Researchers have discovered how a mechanism that controls root development in plants can enable them to cope better with environmental stress conditions.
It is hoped the advance may help countries suffering from climate change issues and help plants to better access water.
Plants growing in natural ecosystems live alongside a multitude of microorganisms, such as bacteria and fungi, known as the microbiota.
Some of the microbes help plant growth and others can have a detrimental effect and the researchers say a balance among them is essential to guarantee plant health.
Now a team of plant scientists from the University of Nottingham have found that the plant microbiota, which regulates root architecture, can be adapted to allow plants to change their roots to enable them to better take up water and nutrients from the soil in changing environments.
The discovery could help increase food production in eroded, and nutrient-poor soils, where plant performance relies on root function.

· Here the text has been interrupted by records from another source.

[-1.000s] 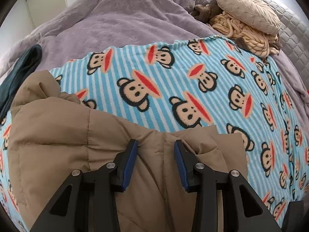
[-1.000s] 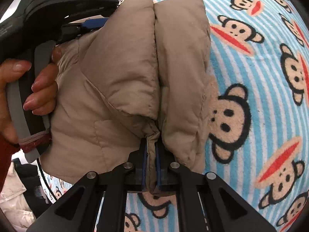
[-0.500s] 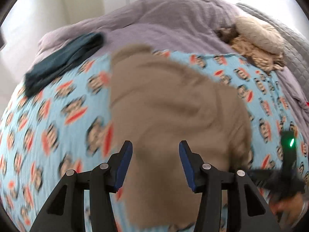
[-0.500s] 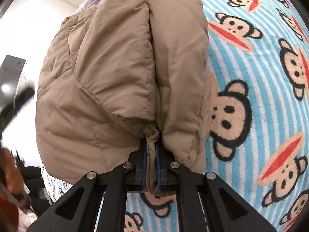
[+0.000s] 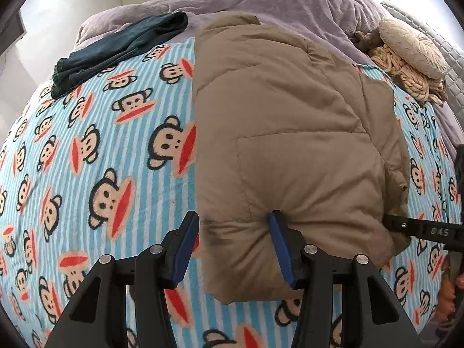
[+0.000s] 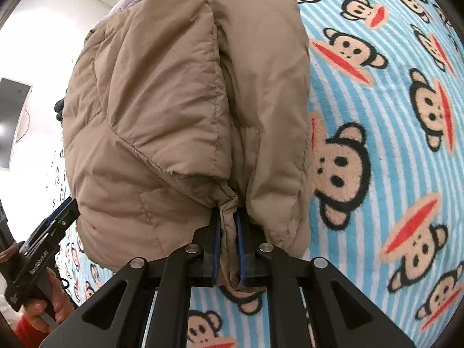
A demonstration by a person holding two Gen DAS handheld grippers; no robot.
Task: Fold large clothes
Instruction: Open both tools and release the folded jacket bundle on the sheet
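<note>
— Nearest the left camera, what do you make of the left gripper [image 5: 234, 246]?

— Its jaws stand wide and hold nothing. One blue pad presses the near hem of the coat [image 5: 290, 150], the other sits just off the coat's left edge, over the blanket [image 5: 95, 156]. A second ago those pads were buried in the fabric at a narrower gap; half a second ago the view was blurred in motion. So it has let go and pulled back.

— And the right gripper [image 6: 229, 246]?

— Unchanged: jaws narrow, clamped on a pinch of coat hem, as in both earlier views.

— Where does the coat lie now?

— Folded into a puffy bundle on the blanket, one half doubled over the other, a seam running away from the right jaws. It reaches toward the purple duvet [image 5: 275, 3].

— Meaning?

— I'd judge one fold is laid down and the left tool is free for a new hold. Puffy fill may spring open if the right lets go.

— Farther off?

— A dark garment [image 5: 121, 46] at the left and a beige cushion [image 5: 411, 46] at the right, well apart from the coat.
</note>
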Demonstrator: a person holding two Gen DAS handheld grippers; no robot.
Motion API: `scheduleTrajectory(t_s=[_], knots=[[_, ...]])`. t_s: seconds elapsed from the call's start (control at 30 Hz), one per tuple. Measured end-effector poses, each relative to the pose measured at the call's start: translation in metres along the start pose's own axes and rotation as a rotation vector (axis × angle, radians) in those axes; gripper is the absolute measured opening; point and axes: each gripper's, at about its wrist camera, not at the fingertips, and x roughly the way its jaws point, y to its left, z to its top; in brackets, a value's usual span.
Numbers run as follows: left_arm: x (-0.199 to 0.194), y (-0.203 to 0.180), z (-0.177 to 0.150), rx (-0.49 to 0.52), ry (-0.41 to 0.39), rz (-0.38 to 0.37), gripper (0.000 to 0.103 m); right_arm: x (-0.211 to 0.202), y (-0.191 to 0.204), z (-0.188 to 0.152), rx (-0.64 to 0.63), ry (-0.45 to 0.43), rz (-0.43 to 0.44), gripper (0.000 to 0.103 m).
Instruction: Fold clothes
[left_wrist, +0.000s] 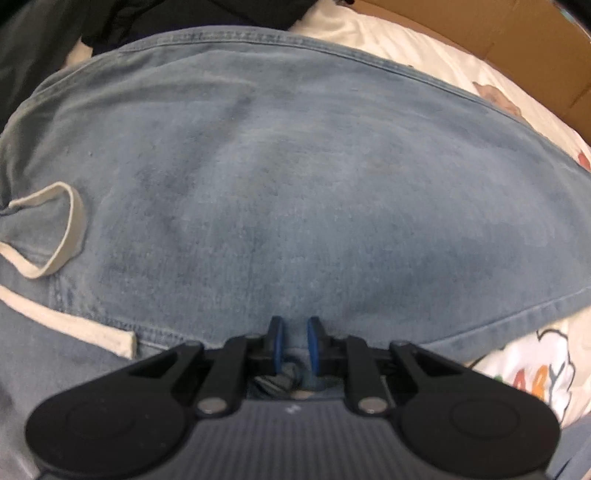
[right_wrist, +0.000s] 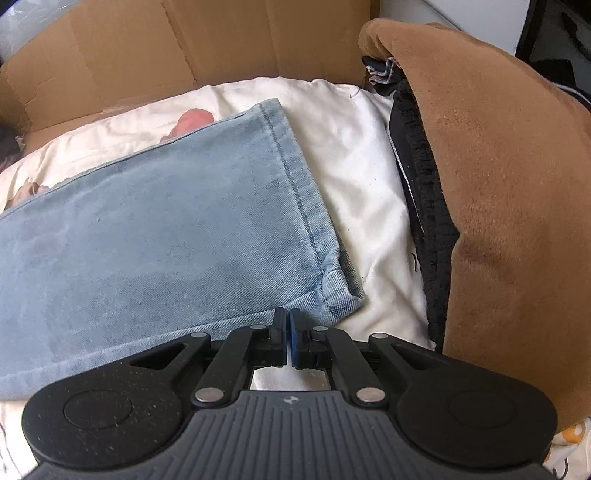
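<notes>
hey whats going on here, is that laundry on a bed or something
A person with a two-finger gripper in each hand is folding a pair of light blue jeans laid out on a white printed sheet. The left gripper sits low over the jeans with a bunch of denim between its pads. The right gripper is almost closed at the hem end of a leg, with nothing visibly between its pads. A brown garment lies piled over dark clothes alongside, and a cardboard box stands behind.

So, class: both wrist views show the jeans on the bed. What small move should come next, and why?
Probably lift the left gripper slightly: a bunch of the jeans sits between its fingers, whereas the right gripper is nearly closed and empty at the hem corner.
</notes>
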Motion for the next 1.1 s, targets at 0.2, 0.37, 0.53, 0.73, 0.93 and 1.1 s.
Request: scheduleTrajectory(t_s=[0.2,0.37,0.53,0.73,0.93,1.1], knots=[[-0.028,0.004,-0.001,-0.013,-0.028,0.0,0.054,-0.029,-0.008,0.009,0.025,0.011,0.038,0.026],[-0.062,0.009,-0.005,-0.026,-0.049,0.005,0.056,-0.073,-0.024,0.024,0.021,-0.012,0.05,0.027],[-0.097,0.017,-0.01,-0.043,-0.078,0.016,0.057,-0.112,-0.038,0.03,-0.004,-0.001,0.07,0.033],[-0.139,0.03,-0.022,-0.089,-0.099,0.035,0.06,-0.151,-0.053,0.012,0.011,0.023,0.099,0.034],[-0.186,0.043,-0.039,-0.137,-0.122,0.048,0.061,-0.2,-0.085,0.01,0.051,-0.01,0.086,0.034],[-0.213,0.051,-0.052,-0.186,-0.148,0.041,0.063,-0.243,-0.119,0.015,0.08,-0.053,0.061,0.034]])
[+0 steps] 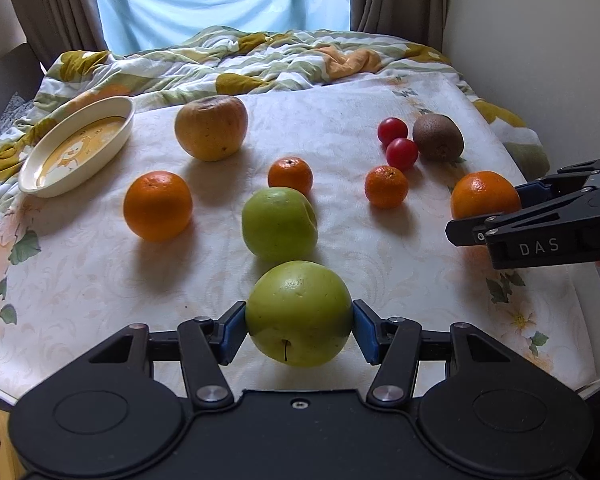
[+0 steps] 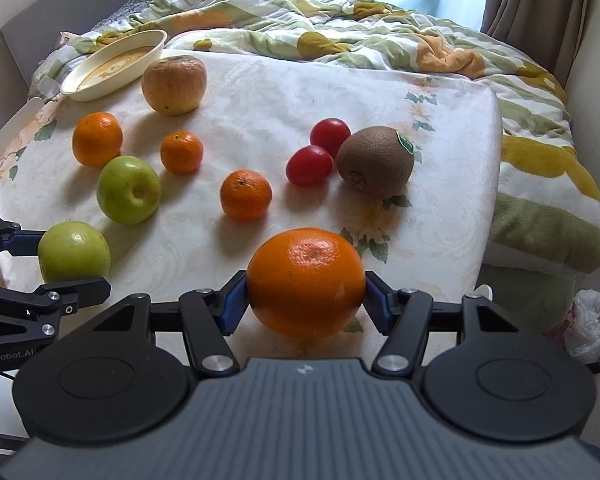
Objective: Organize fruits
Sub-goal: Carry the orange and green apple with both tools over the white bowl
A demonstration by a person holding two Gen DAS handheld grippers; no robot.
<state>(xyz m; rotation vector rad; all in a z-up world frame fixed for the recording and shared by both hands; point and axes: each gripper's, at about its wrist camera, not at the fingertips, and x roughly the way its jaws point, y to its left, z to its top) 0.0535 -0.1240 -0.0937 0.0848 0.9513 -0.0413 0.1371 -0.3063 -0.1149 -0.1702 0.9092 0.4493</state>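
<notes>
My left gripper is shut on a green apple, also seen at the left of the right wrist view. My right gripper is shut on a large orange, seen at the right in the left wrist view. On the white floral cloth lie a second green apple, another large orange, two small mandarins, two red tomatoes, a kiwi and a yellowish apple.
A cream oval dish sits tilted at the cloth's far left corner. A rumpled flowered duvet lies behind, with curtains and a window beyond. A wall runs along the right. A plastic bag lies low at the right.
</notes>
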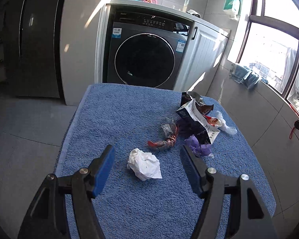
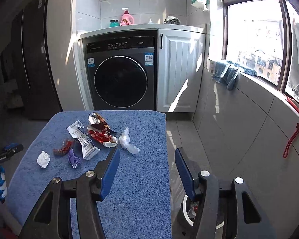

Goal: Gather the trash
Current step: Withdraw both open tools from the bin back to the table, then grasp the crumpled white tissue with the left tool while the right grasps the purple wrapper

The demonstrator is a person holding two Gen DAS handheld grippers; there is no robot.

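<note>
plainly the left gripper (image 1: 147,160), jaws wide and empty, is the nearer 1: the crumpled white tissue (image 1: 144,167) lies on the blue towel (image 1: 117,119) just ahead, between its fingertips, while the right gripper (image 2: 147,163), also gaping empty, hangs past the towel's right edge.

I faced a dark front-loading washing machine (image 2: 120,75) under a white counter (image 2: 141,28), a white cabinet door (image 2: 180,69) to its right. Sunlight came through the window (image 2: 253,39) on the right, streaking the grey floor tiles (image 2: 181,135).
</note>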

“Identifying this alternative microbiota-driven mechanism will allow us to optimise the shape of the root system, using microbial-based approaches, to increase its capacity for water and mineral nutrients uptake, plant anchorage, and also interaction with beneficial soil microbiota in response to climate change,” said Mathieu Gonin, research fellow from the School of Biosciences at the University of Nottingham.
He said the results published in the Proceedings of the National Academy of Science are of “great relevance”.
“Our discoveries expose a new alternative mechanism of root branching regulation, driven by the plant microbiota, which is of great relevance for root branching plasticity in natural ecosystems when microbes are omnipresent,” Mr Gonin said.
“Our findings significantly advance our knowledge on how plants integrate microbial function into mechanisms of root branching into a broad evolutionary context. Our discovery could guide future microbial-based solutions to increase food production in eroded, nutrient-poor and compacted soils, where plant performance relies on root function.”
Last year the latest Ecological Threat Report from international think tank, the Institute for Economics and Peace, warned that 56 per cent (127 of the 228) of the countries it monitors are facing “catastrophic ecological threats”.
It warned that more than 40 countries are facing severe food insecurity and 768 million people are at risk from catastrophic ecological threats, including 41 million in the Middle East.